"We are not measured by the trials we meet -- only by those we overcome."
- - Spencer W. Kimball
December 11, 2013
I Like My Birthdays, Every One
by Marian Stoddard

Age is a funny thing. When we are children, we are anxious to claim our next milestone, no matter how much we may be stretching the facts. “I’m almost eight!” may be the reply to the standard adult query, even though that “almost” could be several months.

Children are eager to anticipate the next notch on the chart that proves they are growing up. In fact, we delight with them in each new milestone of age and accomplishment, and we should.

Birthdays are something that some of us love, and some of us hate to think about. When I called a son-in-law on his recent birthday, he laughed and told me that he was enjoying what would be his last birthday — I had to think a second, and realize, “Oh, that’s right, you’re thirty-nine, aren’t you?” (I suggested he find a clip of Jack Benny’s comedy schtick. If you’re young enough to draw a blank, then go looking.)

My husband would probably (now) be disappointed if I completely forgot, or if none of our kids called, but he would prefer that no one else know. He doesn’t want a fuss. I, on the other hand, would be pleased by being remembered.

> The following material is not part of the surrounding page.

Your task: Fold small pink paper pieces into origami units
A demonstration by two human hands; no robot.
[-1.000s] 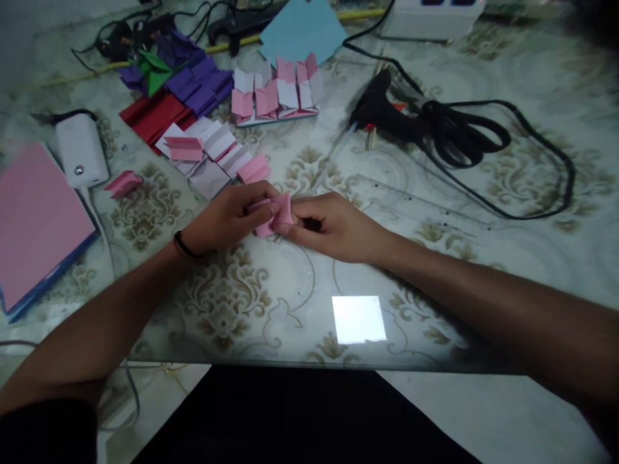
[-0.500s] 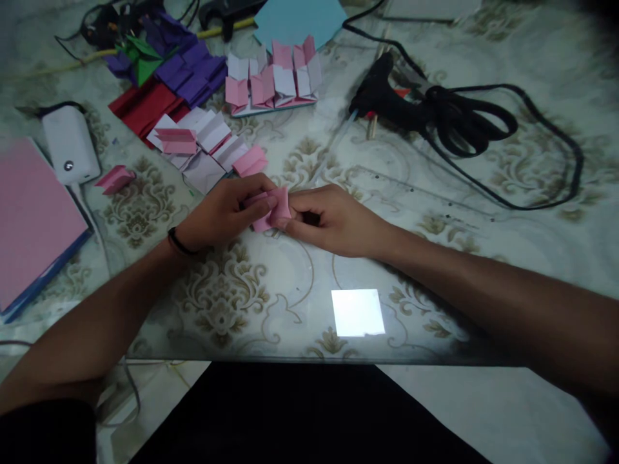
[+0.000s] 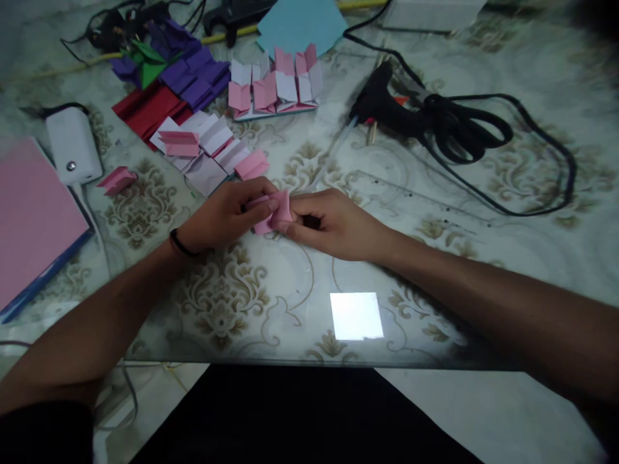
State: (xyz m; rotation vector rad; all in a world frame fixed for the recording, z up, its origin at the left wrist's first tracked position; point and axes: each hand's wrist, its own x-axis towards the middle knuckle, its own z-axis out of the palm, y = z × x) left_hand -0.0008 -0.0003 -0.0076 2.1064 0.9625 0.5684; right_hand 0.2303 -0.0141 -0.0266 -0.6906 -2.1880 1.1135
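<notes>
A small folded piece of pink paper [image 3: 283,207] is pinched between both hands above the table. My left hand [image 3: 232,209] grips it from the left, thumb lying across its top. My right hand [image 3: 333,222] holds its right edge between thumb and fingers; some fingertips are hidden behind the paper. Just beyond my left hand lie white and pink folded paper pieces [image 3: 207,171] joined in a group. Another pink folded piece [image 3: 117,180] lies apart on the left.
Behind sit a pink-and-white paper block [image 3: 275,87], purple folded paper [image 3: 196,77], red folded paper [image 3: 149,113] and a light blue sheet [image 3: 302,26]. A black glue gun [image 3: 387,106] with coiled cord, a clear ruler [image 3: 420,196], a white power bank [image 3: 75,145] and pink sheets [image 3: 39,219] surround my hands.
The view has shifted slightly, so the tabletop things appear a little lower. Both hands keep the same hold on the pink paper.
</notes>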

Some birthdays are more of a jump than others. Culture is a factor there, as our culture values and emphasizes youth and energy. Beauty products rake in the dollars as they tell you that they can keep you looking young. That’s the kind of message we’re bombarded with, right and left.

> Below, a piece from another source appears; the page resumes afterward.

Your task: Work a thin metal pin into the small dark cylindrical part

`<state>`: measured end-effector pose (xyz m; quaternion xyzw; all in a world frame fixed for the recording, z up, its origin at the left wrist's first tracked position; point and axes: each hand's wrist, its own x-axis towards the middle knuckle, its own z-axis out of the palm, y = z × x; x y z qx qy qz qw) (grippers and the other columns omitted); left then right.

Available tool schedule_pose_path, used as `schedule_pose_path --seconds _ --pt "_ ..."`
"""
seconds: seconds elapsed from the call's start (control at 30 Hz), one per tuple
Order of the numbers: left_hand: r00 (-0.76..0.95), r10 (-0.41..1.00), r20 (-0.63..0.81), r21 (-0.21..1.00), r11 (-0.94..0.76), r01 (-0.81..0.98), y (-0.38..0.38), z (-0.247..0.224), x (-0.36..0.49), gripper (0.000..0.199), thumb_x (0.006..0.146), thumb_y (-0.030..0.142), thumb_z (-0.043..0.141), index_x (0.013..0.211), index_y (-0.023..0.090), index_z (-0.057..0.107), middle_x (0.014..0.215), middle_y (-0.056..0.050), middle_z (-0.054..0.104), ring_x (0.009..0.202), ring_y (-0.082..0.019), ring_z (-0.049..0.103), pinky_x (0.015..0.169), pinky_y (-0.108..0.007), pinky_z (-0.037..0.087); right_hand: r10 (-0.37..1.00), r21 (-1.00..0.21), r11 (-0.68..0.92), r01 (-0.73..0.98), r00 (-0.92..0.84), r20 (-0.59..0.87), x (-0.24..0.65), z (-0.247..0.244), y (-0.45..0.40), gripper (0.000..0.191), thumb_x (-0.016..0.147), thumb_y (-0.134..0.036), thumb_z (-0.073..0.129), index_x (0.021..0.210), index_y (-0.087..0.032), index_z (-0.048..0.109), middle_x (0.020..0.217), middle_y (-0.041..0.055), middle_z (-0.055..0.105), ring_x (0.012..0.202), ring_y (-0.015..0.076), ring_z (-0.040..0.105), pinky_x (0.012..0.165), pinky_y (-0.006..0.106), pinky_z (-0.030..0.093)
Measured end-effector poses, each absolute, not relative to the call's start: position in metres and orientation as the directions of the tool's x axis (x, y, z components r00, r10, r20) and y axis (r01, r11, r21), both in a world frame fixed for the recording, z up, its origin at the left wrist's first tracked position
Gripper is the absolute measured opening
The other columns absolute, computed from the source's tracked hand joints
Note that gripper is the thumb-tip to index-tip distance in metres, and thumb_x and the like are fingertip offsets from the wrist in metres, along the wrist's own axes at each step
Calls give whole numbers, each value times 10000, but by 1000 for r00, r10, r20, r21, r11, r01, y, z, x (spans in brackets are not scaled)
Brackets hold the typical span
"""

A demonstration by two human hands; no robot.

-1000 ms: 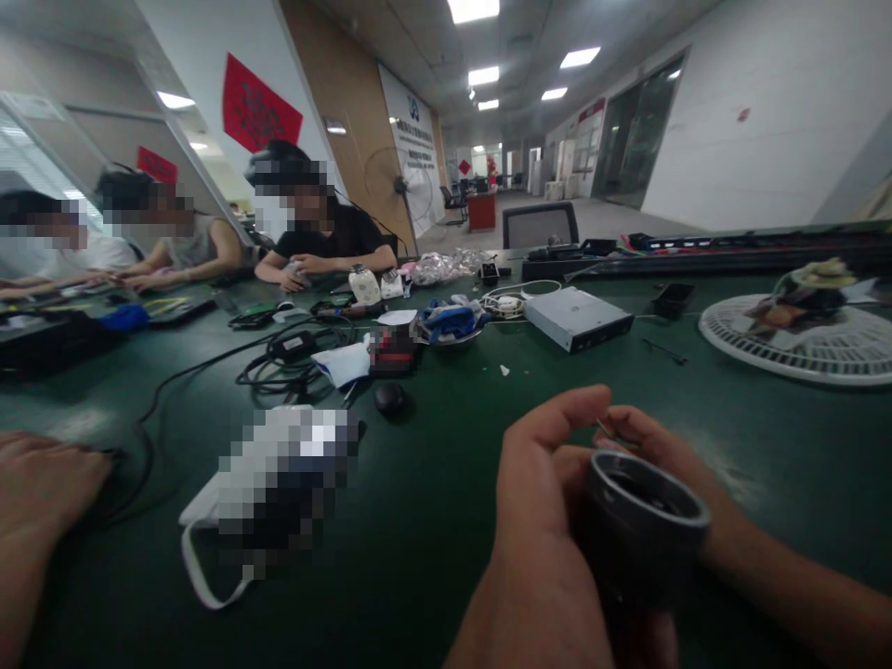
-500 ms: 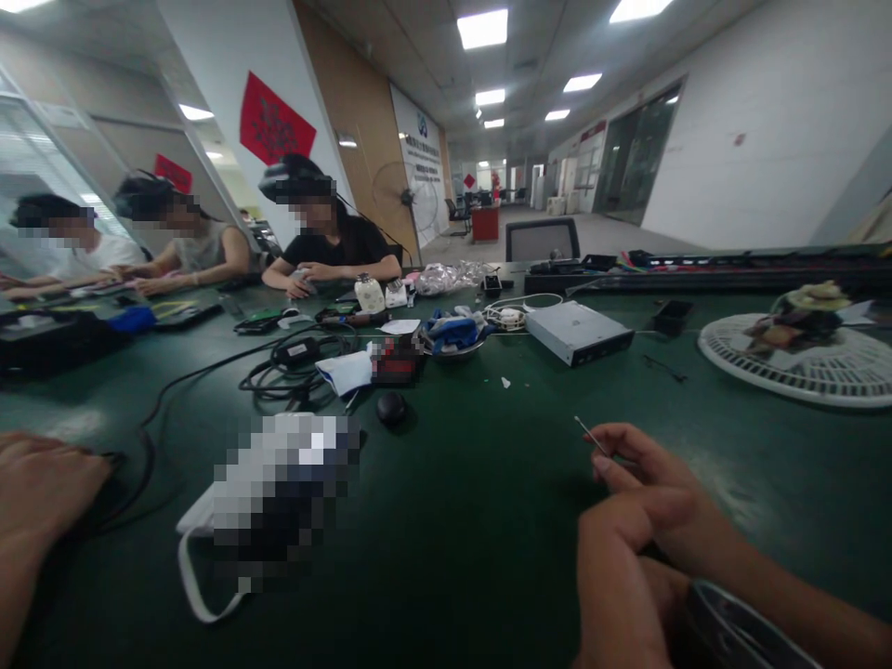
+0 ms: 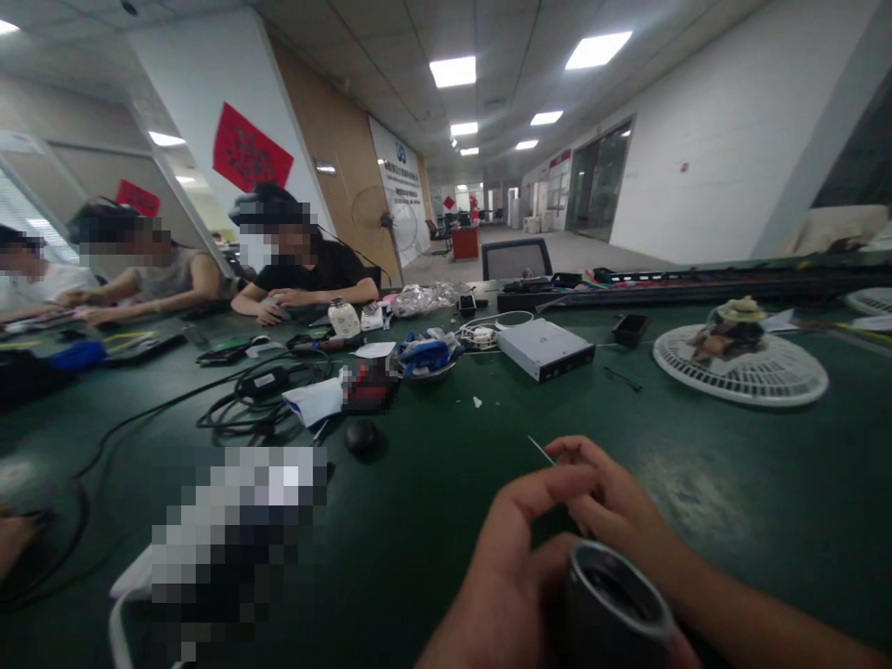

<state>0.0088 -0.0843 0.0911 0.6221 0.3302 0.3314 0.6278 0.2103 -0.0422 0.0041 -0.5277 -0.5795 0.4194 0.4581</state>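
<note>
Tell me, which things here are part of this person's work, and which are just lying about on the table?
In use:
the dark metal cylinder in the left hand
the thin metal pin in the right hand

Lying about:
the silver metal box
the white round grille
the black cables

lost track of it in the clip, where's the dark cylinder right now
In the head view, the dark cylinder sits at the bottom edge, right of centre, against the person's left hand and just below the right hand.
</note>
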Motion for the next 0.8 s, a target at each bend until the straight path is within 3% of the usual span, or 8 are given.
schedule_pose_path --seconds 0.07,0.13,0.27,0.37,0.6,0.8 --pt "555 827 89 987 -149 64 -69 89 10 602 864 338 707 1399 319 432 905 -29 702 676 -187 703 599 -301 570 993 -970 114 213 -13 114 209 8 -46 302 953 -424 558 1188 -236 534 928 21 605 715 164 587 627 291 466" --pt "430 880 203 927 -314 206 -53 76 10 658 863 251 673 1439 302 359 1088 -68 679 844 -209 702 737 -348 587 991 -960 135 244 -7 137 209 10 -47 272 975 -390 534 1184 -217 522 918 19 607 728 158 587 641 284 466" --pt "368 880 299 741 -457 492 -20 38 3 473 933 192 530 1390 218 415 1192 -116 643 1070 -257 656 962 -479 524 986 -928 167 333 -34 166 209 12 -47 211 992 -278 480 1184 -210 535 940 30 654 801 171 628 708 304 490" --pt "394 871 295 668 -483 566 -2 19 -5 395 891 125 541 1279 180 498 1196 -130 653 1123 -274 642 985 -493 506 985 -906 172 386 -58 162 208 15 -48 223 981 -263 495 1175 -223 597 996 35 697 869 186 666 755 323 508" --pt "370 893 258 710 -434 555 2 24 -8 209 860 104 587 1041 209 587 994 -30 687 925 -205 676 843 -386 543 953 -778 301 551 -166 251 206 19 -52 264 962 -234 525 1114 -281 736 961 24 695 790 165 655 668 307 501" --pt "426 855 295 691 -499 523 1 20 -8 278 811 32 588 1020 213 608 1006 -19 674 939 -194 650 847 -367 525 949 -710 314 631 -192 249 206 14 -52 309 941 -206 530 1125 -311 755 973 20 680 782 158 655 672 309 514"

On the other hand, when my husband and I served a stake mission with the Vietnamese branch that was attached to our ward at the time, the elders told us that we might be asked our age. In that culture, that was a polite question. The older you were, the more honor was due you.

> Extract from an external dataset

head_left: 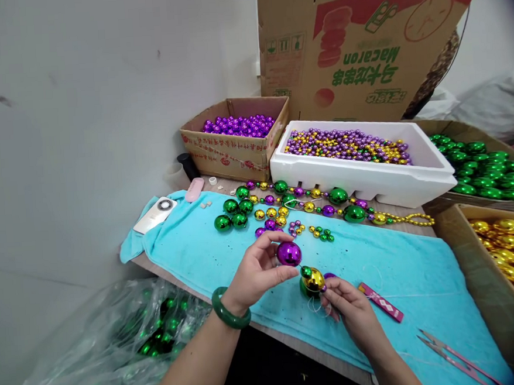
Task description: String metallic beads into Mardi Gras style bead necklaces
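My left hand (262, 268), with a green bangle (230, 309) on its wrist, grips a shiny purple ball (289, 253) between thumb and fingers. Close beside it, my right hand (346, 306) pinches a short strand of beads by a small purple bead. On that strand I see a gold ball (314, 279) and a small green bead (306, 272). A larger green ball (308, 288) shows partly behind the gold one. Thin white thread (320, 306) loops below the strand.
A finished-looking bead garland (328, 210) lies across the turquoise towel (265, 309), near loose green balls (230, 206). A white foam box (357, 176) and a cardboard box (232, 153) of purple balls stand behind. Pink-handled scissors (457, 357) and a magenta packet (381, 303) lie right.
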A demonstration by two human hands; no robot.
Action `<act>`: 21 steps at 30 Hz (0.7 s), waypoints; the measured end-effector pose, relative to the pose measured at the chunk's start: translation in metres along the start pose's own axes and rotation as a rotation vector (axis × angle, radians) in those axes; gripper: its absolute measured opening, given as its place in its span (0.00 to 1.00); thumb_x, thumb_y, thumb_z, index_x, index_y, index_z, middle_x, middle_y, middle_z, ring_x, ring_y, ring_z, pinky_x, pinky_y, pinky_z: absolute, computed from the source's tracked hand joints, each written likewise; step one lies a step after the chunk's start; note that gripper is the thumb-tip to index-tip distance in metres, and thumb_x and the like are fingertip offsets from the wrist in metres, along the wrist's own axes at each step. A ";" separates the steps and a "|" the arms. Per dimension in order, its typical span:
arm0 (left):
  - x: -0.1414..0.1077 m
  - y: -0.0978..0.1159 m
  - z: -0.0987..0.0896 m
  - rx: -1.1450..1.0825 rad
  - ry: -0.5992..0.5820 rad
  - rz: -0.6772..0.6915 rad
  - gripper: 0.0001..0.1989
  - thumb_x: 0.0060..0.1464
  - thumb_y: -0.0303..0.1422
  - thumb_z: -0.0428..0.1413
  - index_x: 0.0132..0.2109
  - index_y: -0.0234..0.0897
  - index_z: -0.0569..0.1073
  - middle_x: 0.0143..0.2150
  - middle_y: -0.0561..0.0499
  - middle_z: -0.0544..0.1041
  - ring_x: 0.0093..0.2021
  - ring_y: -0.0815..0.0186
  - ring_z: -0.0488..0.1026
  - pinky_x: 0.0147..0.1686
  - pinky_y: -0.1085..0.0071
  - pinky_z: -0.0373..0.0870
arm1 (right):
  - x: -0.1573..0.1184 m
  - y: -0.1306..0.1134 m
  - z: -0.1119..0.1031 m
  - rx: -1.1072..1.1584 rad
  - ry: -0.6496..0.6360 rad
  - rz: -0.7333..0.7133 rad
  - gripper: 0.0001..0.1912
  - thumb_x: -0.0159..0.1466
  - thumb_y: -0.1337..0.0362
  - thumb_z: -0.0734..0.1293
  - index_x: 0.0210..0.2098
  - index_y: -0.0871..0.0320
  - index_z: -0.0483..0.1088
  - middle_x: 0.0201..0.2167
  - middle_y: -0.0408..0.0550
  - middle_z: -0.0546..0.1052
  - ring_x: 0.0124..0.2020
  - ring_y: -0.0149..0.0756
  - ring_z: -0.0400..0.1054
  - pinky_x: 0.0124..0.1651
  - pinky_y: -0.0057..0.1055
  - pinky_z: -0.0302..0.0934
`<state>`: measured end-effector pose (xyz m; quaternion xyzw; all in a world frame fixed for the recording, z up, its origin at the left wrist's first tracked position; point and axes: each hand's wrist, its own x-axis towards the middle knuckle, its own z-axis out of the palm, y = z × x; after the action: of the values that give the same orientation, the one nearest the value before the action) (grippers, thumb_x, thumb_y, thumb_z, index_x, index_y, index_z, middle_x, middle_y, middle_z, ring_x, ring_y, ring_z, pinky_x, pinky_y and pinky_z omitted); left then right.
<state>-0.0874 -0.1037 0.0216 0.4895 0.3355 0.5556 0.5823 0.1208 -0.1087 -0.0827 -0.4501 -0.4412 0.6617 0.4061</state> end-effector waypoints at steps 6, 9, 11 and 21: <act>-0.004 0.000 0.002 0.185 -0.003 0.126 0.20 0.43 0.27 0.64 0.45 0.43 0.72 0.44 0.49 0.65 0.43 0.66 0.64 0.43 0.71 0.64 | -0.002 -0.003 0.004 -0.006 0.015 0.004 0.17 0.53 0.52 0.70 0.31 0.59 0.69 0.20 0.44 0.71 0.19 0.29 0.62 0.19 0.24 0.51; -0.006 -0.001 0.004 0.234 -0.027 0.104 0.20 0.44 0.29 0.64 0.46 0.42 0.72 0.44 0.48 0.65 0.43 0.65 0.65 0.43 0.70 0.65 | -0.003 -0.009 0.007 0.013 0.023 0.000 0.17 0.52 0.52 0.71 0.30 0.59 0.69 0.20 0.44 0.71 0.18 0.29 0.62 0.18 0.24 0.51; -0.005 -0.001 0.005 0.224 -0.003 0.066 0.21 0.43 0.30 0.64 0.47 0.41 0.73 0.45 0.47 0.67 0.43 0.64 0.66 0.44 0.69 0.65 | -0.004 -0.013 0.010 0.031 0.038 -0.005 0.17 0.52 0.52 0.71 0.31 0.59 0.68 0.19 0.43 0.71 0.18 0.29 0.62 0.18 0.24 0.51; 0.010 0.006 -0.018 0.192 0.315 0.041 0.13 0.54 0.39 0.55 0.39 0.37 0.79 0.47 0.45 0.74 0.50 0.59 0.67 0.48 0.67 0.64 | 0.003 -0.046 0.034 -0.001 0.059 -0.030 0.19 0.51 0.53 0.70 0.35 0.59 0.65 0.20 0.42 0.71 0.18 0.28 0.62 0.17 0.23 0.50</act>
<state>-0.1048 -0.0912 0.0232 0.4567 0.4640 0.6026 0.4615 0.0936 -0.1004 -0.0323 -0.4630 -0.4359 0.6417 0.4287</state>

I don’t recall ever being asked that question in the two years we served; I guess that, in our forties, we were old enough to be respectable, but not old enough to be venerable. And that was fine.

It’s the decade changes that can be hard. When my husband turned sixty, I realized that I was being careful to mention that I, myself, was younger as I said it was his birthday. (See, I do tell on him, judiciously.) That hadn’t been a big deal the year before. I couldn’t imagine sixty, quite, for myself.

I had a little bit of a hard time turning fifty. When I turned fifty-five, I joked that now that I had hit the double-nickel, I would stop. Maybe I could go backwards each year until I returned to fifty, and stay there. But I couldn’t do it. I blame my mother — she was always matter-of-fact about her age. If you ask her how old she is, she’ll answer; it won’t bother her, and I guess I absorbed her no-fuss example.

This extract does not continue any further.